Vivendi Brand Marketing released a comprehensive report titled “Gen Z & Entertainment” on those born between 2000 and 2012 (Although most would deem Generation Z to include those born between 1995 and 2010.). The report looks at how “they connect with books, festivals, gaming, music and series in a new and different way.”
The “Billie Eilish” generation (named after the Gen Z music phenom) is accurately noted as the largest generation on Earth, and they “mark a radical break from the expectations, behavior and mindset of their elders.”
Drawing from findings from more 60 reports, additional in-house research and extensive collaboration across all Vivendi businesses, they determined the following key traits that best characterize Generation Z:
Gen Z have an 8-second attention span, but at the same time are aces at absorbing content quickly, as exemplified with Tiktok, the app best associated with them.
Gen Z are connected. 72% use social media while watching television. As opposed to millennials and their “selfie culture,” they are all about authenticity and showing their genuine selves.

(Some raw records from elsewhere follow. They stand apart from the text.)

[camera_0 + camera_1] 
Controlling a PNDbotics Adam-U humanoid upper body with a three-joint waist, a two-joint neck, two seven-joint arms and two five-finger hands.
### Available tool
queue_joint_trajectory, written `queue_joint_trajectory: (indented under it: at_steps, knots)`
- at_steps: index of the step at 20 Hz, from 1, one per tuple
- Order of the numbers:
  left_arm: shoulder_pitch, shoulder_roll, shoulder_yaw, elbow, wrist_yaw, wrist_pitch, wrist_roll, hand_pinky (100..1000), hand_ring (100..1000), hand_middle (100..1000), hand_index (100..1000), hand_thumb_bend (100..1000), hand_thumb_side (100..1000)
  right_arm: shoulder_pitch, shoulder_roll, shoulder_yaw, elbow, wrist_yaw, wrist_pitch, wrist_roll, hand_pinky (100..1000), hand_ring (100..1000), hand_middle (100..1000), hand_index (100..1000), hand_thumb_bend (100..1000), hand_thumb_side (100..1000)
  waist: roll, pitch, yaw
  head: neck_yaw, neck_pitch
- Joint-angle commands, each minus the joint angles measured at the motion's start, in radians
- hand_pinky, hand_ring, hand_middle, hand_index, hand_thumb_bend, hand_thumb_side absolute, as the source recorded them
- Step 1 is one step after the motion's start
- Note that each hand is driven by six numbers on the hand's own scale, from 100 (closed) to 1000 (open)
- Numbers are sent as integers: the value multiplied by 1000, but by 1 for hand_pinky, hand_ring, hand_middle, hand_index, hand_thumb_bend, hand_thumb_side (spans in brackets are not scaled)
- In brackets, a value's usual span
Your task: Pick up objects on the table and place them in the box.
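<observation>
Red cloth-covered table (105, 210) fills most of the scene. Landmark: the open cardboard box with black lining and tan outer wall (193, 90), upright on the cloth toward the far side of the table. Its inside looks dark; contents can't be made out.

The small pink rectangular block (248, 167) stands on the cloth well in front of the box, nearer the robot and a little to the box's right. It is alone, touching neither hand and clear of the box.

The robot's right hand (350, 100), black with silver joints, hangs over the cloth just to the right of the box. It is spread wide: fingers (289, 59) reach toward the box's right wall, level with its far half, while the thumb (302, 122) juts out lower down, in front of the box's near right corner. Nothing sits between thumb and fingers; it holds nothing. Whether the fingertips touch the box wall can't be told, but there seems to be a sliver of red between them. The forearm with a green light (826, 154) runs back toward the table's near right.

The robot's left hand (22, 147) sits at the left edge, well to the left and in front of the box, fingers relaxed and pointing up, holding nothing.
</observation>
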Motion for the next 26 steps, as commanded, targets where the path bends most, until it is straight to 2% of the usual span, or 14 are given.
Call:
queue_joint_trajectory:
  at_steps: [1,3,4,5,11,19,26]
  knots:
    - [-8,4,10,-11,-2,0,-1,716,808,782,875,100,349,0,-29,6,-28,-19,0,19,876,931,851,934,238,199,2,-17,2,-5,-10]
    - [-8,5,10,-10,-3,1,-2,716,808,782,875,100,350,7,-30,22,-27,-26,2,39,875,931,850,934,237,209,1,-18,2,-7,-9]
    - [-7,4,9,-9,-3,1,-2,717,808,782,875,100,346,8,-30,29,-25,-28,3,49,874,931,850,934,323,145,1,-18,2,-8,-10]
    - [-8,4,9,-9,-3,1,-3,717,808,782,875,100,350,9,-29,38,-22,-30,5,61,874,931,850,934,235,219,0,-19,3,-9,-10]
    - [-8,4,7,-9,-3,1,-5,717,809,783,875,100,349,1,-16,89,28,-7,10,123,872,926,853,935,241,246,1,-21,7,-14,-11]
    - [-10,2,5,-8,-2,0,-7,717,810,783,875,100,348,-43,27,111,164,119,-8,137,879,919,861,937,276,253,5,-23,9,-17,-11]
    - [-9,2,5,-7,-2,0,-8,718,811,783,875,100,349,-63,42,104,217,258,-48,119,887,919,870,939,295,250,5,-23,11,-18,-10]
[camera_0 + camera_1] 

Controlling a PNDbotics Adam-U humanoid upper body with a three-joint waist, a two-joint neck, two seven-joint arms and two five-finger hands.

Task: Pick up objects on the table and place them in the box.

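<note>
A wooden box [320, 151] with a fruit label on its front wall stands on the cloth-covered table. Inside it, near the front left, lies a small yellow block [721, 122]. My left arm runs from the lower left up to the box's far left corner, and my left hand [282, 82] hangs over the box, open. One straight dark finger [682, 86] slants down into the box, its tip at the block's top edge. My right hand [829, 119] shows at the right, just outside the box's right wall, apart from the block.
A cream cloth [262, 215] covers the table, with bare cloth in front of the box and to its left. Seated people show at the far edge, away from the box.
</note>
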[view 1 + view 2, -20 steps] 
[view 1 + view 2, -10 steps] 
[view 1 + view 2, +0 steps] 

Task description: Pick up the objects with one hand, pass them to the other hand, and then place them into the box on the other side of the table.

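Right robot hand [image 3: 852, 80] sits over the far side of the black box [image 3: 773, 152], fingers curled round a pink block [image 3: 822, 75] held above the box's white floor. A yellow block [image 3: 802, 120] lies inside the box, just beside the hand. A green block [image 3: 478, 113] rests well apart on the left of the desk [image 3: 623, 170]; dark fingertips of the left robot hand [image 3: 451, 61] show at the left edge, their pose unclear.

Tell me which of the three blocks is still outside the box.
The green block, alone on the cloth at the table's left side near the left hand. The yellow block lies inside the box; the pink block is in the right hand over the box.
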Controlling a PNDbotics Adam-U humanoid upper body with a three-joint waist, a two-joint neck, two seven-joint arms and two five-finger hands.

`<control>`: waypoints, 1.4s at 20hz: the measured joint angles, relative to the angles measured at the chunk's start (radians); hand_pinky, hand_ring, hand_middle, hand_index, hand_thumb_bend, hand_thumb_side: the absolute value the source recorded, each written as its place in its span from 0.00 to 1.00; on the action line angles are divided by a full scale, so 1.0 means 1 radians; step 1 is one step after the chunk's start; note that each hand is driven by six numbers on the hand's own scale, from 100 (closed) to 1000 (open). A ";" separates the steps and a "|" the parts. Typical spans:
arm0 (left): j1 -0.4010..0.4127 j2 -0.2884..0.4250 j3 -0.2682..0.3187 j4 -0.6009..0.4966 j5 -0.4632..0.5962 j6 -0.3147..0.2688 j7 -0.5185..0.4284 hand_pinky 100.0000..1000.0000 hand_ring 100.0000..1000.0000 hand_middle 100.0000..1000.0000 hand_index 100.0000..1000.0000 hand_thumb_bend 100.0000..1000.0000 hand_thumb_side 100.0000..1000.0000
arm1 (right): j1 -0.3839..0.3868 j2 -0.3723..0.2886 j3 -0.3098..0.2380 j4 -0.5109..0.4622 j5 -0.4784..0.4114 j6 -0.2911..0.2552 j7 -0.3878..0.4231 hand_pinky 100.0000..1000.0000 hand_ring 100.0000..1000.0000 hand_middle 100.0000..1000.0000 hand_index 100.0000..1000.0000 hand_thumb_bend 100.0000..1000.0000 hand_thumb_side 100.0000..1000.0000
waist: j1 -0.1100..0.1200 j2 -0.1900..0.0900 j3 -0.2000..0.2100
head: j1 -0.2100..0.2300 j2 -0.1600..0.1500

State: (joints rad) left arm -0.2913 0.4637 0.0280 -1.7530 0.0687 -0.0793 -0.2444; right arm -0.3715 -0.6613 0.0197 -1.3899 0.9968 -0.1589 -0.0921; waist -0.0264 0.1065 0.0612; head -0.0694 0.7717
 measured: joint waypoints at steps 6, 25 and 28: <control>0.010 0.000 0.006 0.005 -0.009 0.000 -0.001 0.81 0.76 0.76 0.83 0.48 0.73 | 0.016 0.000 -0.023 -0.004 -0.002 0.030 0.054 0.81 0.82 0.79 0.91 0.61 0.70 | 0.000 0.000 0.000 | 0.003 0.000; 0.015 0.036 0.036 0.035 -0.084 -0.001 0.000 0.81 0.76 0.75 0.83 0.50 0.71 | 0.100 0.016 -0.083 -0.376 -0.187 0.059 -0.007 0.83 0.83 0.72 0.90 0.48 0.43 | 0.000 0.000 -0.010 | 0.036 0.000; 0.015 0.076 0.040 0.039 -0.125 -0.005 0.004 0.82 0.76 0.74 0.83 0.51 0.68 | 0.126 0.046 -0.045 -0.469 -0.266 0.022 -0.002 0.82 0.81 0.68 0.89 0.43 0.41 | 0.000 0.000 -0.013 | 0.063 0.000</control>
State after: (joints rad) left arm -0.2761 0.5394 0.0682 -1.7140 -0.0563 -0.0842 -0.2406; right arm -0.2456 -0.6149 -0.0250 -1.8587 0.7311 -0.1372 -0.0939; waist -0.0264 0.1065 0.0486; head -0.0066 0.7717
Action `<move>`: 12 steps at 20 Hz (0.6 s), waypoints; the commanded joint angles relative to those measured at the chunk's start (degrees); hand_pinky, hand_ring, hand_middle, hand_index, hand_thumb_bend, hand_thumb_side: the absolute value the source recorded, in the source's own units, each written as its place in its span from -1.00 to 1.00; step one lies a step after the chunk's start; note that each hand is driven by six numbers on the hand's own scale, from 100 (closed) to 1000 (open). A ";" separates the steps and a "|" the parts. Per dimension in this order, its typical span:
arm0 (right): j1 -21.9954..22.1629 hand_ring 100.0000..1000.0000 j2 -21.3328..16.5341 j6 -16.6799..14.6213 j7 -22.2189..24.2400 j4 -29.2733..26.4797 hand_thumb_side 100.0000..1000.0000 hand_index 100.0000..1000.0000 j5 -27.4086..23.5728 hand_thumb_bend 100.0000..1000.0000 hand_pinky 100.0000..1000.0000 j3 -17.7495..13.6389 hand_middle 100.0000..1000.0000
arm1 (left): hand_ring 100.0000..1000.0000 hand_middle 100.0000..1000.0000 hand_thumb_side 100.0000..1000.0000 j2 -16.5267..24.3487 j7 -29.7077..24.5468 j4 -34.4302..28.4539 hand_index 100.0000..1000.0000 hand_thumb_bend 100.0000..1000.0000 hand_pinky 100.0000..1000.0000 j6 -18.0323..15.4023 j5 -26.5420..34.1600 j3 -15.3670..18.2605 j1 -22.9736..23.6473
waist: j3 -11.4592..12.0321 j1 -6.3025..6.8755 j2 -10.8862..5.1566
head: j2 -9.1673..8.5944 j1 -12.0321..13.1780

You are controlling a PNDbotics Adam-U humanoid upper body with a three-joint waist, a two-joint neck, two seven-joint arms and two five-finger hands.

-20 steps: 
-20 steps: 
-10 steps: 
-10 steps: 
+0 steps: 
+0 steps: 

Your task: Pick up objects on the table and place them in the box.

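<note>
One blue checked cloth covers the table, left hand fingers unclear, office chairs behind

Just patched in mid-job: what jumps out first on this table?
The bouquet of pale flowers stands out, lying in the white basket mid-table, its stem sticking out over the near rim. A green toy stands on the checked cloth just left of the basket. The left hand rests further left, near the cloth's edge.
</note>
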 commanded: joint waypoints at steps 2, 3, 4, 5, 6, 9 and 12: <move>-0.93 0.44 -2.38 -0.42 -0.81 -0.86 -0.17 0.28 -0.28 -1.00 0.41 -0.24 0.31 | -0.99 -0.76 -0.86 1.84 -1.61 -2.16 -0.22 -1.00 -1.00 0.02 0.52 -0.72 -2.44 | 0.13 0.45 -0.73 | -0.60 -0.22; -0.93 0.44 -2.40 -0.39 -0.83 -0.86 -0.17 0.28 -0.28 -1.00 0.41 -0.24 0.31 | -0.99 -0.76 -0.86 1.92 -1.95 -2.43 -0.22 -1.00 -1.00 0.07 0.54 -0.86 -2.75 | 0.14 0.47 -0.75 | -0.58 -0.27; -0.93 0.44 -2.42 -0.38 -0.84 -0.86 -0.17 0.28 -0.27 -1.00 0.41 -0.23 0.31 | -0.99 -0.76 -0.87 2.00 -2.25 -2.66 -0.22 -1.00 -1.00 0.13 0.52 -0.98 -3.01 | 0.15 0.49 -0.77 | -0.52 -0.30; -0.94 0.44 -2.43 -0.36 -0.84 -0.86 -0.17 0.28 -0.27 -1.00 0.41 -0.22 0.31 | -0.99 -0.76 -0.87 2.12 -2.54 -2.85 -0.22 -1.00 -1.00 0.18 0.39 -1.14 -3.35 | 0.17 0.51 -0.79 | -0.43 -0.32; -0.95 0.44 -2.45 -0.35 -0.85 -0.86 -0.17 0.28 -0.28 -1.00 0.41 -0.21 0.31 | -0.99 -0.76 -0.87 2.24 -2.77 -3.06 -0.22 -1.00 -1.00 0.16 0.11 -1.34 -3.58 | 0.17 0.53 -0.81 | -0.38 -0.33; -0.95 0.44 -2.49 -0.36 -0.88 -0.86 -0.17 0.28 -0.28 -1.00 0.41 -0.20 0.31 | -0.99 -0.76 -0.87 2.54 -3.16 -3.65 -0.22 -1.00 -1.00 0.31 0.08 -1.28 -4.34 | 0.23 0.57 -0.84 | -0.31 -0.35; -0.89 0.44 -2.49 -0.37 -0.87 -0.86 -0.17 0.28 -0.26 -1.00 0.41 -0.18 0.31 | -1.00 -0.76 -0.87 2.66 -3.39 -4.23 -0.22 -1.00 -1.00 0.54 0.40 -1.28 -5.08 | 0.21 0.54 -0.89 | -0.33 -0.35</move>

Gen Z are inclusive, tolerant and abhor discrimination. Activists and conscious consumers, they are fully aware of their environmental footprint, willing to spend less on material goods and more on in real life experiences.
Gen Z feel anxious. Always connected, their unfiltered view of the world fuels anxiety. Mindful of digital overload, they desire immersive, real-life moments that capture their full attention and alleviate their stress. Apps such as Flipd help them to digital “detox” and unplug from their digital life.
Readers of my book Meet Generation Z will find these marks familiar. The telling point is that the early research revealed in that book is not only being substantiated, but also demonstrating that it is not changing as they age.
Why bother with Generation Z?
Consider three reasons:
They are the largest generation on the planet. If you care about reaching people for Jesus, you will care about Generation Z.
They are not simply shaping culture. Soon, they will constitute culture.
Most churches are tied to a specific generation. It may be because of the year the church was birthed; it may be because of the age of the senior pastor; it may be because of the era of its greatest growth. The danger of being generationally linked is that you will live and die by that generation. Wisdom would dictate that every church should keep its eye on the next generation, and the generation after that, in terms of outreach. That way you will not be a “one and done” church, but one that maintains vibrancy for, yes, generations.
So yes, “meet” Generation Z. But do not only meet them,
… reach them.
“Vivendi Unveils Extensive Report on Generation Z and How They Are Shaping the Entertainment Business,” Vivendi, March 9, 2020, read online.
James Emery White, Meet Generation Z (Baker).